··· THE RECORDS ···

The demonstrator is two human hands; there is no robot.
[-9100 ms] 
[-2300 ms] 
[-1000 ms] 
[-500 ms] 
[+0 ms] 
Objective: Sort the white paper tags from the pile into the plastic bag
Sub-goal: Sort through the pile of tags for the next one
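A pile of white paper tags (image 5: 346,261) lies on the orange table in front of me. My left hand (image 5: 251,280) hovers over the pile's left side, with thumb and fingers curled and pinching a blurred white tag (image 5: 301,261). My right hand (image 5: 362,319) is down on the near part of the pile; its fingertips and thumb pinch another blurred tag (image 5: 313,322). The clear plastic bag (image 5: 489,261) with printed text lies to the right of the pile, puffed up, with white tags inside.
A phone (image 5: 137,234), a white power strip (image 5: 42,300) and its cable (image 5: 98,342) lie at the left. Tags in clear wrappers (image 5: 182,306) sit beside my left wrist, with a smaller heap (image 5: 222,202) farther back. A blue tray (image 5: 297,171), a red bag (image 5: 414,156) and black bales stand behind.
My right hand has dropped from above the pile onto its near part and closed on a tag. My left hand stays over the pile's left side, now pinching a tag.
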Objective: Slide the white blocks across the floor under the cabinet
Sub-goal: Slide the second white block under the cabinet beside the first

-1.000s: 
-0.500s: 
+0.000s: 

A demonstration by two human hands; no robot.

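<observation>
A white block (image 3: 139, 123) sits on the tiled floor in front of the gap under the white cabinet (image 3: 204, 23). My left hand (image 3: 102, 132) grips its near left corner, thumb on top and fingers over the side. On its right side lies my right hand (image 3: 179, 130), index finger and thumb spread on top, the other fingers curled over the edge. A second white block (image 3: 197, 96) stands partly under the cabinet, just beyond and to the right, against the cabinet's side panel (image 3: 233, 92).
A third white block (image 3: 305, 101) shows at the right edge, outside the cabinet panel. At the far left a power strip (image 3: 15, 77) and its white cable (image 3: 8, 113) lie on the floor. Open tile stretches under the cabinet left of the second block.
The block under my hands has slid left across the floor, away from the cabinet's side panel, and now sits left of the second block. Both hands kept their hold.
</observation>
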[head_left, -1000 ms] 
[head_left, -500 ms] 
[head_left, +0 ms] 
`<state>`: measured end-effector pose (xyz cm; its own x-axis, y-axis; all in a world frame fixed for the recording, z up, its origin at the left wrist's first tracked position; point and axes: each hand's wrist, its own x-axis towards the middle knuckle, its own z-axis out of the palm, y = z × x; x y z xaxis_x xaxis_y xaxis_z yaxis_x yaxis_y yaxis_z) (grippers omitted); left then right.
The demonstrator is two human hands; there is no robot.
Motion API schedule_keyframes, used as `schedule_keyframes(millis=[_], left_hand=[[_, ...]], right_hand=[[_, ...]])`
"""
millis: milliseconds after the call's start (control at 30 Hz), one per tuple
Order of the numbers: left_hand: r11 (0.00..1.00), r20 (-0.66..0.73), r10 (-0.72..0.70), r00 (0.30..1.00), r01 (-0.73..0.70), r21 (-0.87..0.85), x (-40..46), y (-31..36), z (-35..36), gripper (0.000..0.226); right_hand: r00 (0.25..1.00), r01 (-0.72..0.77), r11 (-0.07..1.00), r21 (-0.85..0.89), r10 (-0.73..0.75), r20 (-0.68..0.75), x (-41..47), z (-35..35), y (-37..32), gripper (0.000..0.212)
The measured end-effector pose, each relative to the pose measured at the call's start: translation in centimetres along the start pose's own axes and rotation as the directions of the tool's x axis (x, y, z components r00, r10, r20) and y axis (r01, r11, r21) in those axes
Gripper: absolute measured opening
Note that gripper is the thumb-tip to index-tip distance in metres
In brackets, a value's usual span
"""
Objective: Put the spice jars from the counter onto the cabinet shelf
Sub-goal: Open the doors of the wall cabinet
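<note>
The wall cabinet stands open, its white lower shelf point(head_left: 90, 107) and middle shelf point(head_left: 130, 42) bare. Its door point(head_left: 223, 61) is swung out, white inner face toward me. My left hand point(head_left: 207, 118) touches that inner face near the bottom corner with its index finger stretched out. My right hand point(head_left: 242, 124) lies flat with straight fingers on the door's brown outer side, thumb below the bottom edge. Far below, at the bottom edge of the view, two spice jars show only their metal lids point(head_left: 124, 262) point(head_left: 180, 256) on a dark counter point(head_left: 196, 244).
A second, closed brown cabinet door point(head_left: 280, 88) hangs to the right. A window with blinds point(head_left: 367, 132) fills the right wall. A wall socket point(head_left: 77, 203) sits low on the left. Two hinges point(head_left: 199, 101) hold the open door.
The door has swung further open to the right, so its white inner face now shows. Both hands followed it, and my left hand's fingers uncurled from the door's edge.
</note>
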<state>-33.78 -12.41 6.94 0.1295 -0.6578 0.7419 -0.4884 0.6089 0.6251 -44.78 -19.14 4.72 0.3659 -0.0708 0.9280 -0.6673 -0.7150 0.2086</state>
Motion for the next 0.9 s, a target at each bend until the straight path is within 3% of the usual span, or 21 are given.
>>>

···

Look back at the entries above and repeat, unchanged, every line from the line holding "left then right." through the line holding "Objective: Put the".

* **SOLUTION TO THE EXERCISE**:
`<state>`: measured end-effector pose (xyz cm; its own x-axis, y-axis; all in a world frame fixed for the recording, z up, its origin at the left wrist's first tracked position; point and axes: each hand's wrist, its own x-axis towards the middle knuckle, its own z-axis out of the palm, y = z × x; x y z xaxis_x xaxis_y xaxis_z yaxis_x yaxis_y yaxis_z) (grippers omitted); left then right.
The demonstrator is two human hands; there is no robot.
Motion API schedule_keyframes, used as `schedule_keyframes(millis=[_], left_hand=[[_, ...]], right_hand=[[_, ...]])`
"""
millis: milliseconds after the call's start (control at 30 Hz), one per tuple
Order of the numbers: left_hand: r11 (0.00..1.00), r20 (-0.66..0.73), r10 (-0.72..0.70), r00 (0.30..1.00), r01 (-0.73..0.70), r21 (-0.87..0.85), x (-40..46), y (-31..36), z (-35..36), gripper (0.000..0.226); right_hand: r00 (0.25..1.00), r01 (-0.72..0.77), r11 (-0.07..1.00), r21 (-0.85..0.89), r10 (-0.73..0.75), r20 (-0.68..0.75), x (-41..47), z (-35..35), y (-37..32), gripper (0.000..0.212)
The measured end-effector pose, each relative to the pose measured at the call's start: translation in centimetres along the start pose's own axes and rotation as the directions of the tool's x axis (x, y, z components r00, r10, r20) and y axis (r01, r11, r21) in those axes
Gripper: absolute measured opening
Note that gripper is the thumb-tip to index-tip distance in metres
In brackets, a value's usual span
"""
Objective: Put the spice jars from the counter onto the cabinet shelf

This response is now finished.